[Start of Attachment]
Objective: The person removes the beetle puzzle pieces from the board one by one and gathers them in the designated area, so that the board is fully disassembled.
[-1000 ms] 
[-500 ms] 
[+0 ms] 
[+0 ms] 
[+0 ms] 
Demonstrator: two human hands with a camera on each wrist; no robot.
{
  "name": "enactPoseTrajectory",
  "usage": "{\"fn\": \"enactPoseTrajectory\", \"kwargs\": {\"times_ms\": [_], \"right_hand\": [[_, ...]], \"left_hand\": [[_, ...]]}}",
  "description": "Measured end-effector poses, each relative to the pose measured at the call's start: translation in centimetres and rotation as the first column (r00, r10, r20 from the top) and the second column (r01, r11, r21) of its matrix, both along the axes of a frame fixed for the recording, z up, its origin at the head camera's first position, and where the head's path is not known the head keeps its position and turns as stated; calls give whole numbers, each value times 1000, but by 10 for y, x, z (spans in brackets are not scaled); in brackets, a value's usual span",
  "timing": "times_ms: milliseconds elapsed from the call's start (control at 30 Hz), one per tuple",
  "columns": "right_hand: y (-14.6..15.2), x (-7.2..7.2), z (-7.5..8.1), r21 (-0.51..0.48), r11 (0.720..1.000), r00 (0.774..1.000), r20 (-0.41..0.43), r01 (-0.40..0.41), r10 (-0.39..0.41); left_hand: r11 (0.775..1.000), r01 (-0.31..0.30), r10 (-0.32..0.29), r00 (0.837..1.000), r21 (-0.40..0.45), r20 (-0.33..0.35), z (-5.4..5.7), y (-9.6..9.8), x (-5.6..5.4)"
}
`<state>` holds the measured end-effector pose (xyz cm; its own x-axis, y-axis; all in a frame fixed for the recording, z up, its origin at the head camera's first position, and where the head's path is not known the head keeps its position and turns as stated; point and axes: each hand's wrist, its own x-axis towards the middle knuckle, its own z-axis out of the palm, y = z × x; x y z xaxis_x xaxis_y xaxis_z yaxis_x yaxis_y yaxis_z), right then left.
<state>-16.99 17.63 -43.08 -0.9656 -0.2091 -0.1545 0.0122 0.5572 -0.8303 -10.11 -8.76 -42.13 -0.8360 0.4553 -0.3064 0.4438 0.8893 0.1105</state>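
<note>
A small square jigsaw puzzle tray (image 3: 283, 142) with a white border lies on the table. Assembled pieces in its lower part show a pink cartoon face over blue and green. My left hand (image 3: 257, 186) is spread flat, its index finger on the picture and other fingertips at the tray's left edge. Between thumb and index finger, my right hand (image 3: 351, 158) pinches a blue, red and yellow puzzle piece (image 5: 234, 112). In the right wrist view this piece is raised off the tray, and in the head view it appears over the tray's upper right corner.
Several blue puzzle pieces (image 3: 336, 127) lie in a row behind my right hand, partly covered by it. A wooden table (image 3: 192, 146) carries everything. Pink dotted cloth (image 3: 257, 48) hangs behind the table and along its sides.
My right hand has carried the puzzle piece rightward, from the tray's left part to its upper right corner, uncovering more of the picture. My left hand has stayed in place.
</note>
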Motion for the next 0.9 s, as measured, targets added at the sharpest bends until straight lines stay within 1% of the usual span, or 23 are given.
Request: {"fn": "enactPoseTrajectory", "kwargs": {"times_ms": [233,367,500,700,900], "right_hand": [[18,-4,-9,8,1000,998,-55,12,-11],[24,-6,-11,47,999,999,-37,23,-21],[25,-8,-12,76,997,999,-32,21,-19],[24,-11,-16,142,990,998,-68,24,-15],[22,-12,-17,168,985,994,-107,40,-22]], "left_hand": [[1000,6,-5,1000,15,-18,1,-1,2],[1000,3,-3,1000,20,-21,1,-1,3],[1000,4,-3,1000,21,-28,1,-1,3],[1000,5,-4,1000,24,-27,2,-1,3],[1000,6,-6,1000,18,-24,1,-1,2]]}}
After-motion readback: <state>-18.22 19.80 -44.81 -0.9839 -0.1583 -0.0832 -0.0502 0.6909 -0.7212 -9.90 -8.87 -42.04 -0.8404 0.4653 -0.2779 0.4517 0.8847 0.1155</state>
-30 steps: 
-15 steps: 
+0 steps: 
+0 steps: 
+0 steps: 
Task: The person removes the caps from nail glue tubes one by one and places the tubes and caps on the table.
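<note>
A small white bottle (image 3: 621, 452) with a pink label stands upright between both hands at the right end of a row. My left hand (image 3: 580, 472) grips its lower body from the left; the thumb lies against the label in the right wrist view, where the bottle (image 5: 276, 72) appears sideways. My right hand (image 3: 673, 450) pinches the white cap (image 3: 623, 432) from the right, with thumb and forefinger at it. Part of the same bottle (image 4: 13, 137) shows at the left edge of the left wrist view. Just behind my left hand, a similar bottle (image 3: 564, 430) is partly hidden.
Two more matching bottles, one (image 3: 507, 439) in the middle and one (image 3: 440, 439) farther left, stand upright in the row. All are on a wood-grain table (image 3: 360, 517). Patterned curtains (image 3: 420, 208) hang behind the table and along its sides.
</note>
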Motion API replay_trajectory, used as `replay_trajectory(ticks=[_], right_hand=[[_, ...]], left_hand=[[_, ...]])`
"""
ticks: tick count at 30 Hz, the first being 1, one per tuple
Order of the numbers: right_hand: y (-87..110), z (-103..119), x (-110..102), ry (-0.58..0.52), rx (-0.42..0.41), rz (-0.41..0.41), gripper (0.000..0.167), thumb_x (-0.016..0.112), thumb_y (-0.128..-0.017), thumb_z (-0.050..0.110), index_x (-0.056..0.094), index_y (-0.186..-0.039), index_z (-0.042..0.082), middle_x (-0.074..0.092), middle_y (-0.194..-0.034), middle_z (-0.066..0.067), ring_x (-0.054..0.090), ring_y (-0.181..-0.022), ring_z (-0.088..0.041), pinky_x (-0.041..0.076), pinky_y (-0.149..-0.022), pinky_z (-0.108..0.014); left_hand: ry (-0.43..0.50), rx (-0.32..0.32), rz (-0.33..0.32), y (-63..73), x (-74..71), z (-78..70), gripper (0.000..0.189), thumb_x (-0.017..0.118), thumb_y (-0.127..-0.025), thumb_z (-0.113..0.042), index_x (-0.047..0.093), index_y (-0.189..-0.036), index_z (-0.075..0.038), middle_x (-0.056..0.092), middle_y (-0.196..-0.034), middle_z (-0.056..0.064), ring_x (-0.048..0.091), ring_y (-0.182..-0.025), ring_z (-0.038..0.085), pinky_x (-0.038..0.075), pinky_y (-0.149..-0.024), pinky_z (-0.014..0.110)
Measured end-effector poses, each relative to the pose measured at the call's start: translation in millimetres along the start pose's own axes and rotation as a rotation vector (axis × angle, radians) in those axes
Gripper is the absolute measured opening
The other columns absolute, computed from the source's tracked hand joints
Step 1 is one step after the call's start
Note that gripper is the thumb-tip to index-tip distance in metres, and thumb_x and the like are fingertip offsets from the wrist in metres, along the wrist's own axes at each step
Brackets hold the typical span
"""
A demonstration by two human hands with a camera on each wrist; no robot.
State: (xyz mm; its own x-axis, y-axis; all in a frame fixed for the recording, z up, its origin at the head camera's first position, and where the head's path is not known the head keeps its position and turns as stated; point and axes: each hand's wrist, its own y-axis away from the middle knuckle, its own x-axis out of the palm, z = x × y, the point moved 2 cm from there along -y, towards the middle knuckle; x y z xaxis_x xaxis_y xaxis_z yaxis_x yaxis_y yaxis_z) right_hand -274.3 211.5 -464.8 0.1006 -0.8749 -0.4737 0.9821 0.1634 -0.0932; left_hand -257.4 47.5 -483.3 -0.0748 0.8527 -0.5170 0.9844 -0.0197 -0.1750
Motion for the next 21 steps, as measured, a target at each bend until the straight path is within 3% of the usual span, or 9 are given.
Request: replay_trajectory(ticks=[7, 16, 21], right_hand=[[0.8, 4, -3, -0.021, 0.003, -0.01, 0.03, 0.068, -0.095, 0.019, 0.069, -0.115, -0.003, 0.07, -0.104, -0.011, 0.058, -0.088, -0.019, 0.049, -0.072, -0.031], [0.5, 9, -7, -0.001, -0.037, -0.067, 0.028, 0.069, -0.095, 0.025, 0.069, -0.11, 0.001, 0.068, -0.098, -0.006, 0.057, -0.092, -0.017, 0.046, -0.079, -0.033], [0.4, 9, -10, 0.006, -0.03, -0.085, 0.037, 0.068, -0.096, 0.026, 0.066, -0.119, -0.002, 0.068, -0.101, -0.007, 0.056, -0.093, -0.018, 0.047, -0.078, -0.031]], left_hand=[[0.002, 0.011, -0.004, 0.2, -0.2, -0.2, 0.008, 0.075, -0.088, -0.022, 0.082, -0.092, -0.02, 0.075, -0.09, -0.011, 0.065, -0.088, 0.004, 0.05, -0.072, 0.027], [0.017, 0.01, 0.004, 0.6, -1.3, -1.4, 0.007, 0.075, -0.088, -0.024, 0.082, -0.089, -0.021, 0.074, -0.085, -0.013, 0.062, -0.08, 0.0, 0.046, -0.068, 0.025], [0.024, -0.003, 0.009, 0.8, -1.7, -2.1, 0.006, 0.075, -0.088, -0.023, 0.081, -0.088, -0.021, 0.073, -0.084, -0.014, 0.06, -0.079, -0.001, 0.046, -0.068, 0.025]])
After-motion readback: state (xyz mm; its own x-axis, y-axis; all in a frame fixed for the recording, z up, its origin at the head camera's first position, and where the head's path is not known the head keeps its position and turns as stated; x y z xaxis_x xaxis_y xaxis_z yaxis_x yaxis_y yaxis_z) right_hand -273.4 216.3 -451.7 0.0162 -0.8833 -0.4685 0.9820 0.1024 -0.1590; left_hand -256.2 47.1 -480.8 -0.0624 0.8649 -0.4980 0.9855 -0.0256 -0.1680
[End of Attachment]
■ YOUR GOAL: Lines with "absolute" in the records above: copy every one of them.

■ ANSWER TO THIS TASK:
Gripper is the absolute measured opening
The other columns absolute, computed from the source's tracked hand joints

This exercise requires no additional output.